Please write out the data exactly, line by line.

Top of DATASET EXTRACT

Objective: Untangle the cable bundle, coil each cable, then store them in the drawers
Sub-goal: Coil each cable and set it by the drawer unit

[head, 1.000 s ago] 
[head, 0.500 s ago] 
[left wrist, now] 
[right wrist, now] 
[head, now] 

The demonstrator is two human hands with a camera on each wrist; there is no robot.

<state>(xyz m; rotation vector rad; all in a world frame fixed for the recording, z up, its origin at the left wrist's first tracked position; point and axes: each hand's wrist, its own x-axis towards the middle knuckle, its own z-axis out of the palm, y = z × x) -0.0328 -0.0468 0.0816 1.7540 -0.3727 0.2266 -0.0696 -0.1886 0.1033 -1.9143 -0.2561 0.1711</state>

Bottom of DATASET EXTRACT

RESPONSE
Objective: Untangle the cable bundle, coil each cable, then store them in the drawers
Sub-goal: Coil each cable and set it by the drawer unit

[head, 1.000 s ago] 
[head, 0.500 s ago] 
[left wrist, now] 
[right wrist, now] 
[head, now] 

The demonstrator is two human hands with a camera on each wrist; there is no robot.

<state>(xyz m; rotation vector rad; all in a world frame fixed for the recording, z up, its origin at the left wrist's first tracked position; point and axes: each hand's wrist, its own x-axis towards the middle knuckle, its own z-axis out of the palm, y = z × x) -0.0328 -0.0468 0.0816 1.7540 -0.3727 0.2266 -0.0696 -0.1886 0.1033 -1.9143 -0.2561 0.1711</state>

What was produced is the complete output.